Apple, Microsoft, Google, Intel et les grands noms de la Silicon Valley furent aussitôt plongés dans l’inquiétude : privés de composants critiques, leurs chaînes de production pourraient s’effondrer en quelques semaines.
Une riposte totale et calculée
Chaque mouvement de Pékin frappe au cœur du système économique américain.
Et lorsque certains demandent : « Que fait la Chine pour le Venezuela ? », la réponse est sous leurs yeux : sans déclarer la guerre, la Chine agit.
Traduction Bernard Tornare
Le Dr Kurt Grötsch est un intellectuel et gestionnaire culturel allemand installé à Séville, connu comme fondateur et directeur du Museo del Baile Flamenco, premier musée au monde entièrement dédié au flamenco. Docteur en langues romanes et en psychologie, il a développé un travail pionnier sur « l’ingénierie d’expériences » appliquée à la culture et au tourisme, entre Europe, Amérique latine et Chine.

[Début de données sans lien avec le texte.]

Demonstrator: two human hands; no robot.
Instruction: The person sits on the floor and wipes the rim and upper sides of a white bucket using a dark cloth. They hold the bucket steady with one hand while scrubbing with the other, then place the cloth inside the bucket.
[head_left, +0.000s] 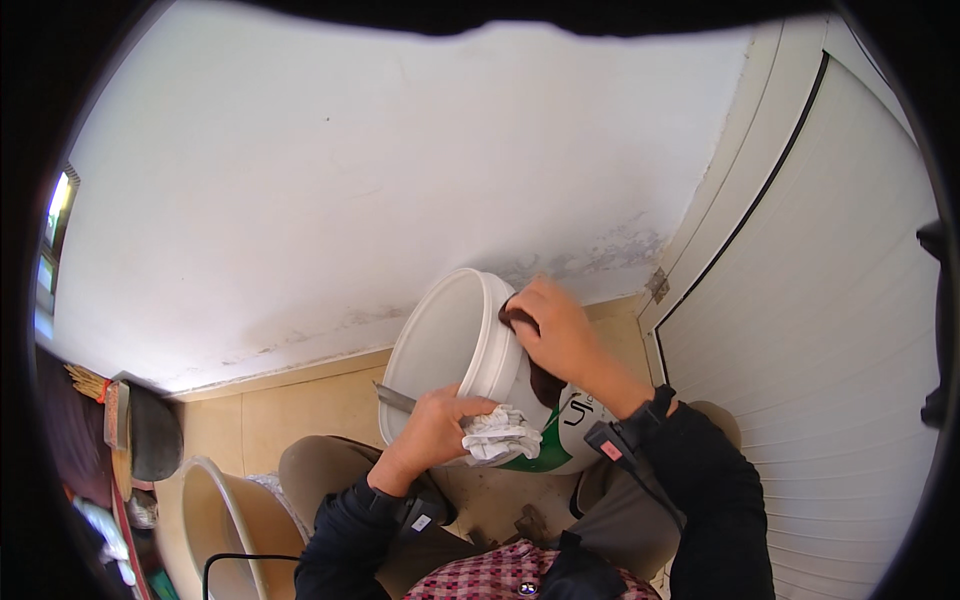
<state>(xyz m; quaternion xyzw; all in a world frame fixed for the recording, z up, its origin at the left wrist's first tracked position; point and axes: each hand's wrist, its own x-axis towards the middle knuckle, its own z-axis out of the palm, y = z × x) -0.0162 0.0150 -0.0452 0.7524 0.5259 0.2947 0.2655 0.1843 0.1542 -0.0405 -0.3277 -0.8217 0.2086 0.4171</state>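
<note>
A white plastic bucket (439, 337) with green and black print lies tilted between the knees, its mouth turned to the left. My left hand (431, 427) grips a crumpled white cloth (501, 433) against the bucket's rim. A flat grey strip (395, 397), perhaps a blade or handle, sticks out past the rim beside that hand; its other end is hidden. My right hand (555, 330) presses a dark brown cloth (546, 384) on the bucket's outer side, just behind the rim.
A beige basin (262, 517) stands at the lower left. Beyond it are a black dustpan-like object (154, 435) and broom bristles (86, 381). A stained white wall (375, 187) rises ahead, and a white door (810, 315) is at the right. Black cables run from both wrists.
</note>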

Spécialiste des échanges hispano‑chinois, il est cofondateur et vice‑président de Cátedra China et de la Fundación Cátedra China, et intervient régulièrement comme conférencier sur les relations entre la Chine, l’Europe et le monde ibéro‑américain. Lauréat de la Croix fédérale du Mérite allemande, il signe tribunes et analyses sur les enjeux géopolitiques contemporains.
Traduction réalisée pour diffusion et compréhension du texte original. Les propos et positions exprimés sont ceux de l’auteur initial.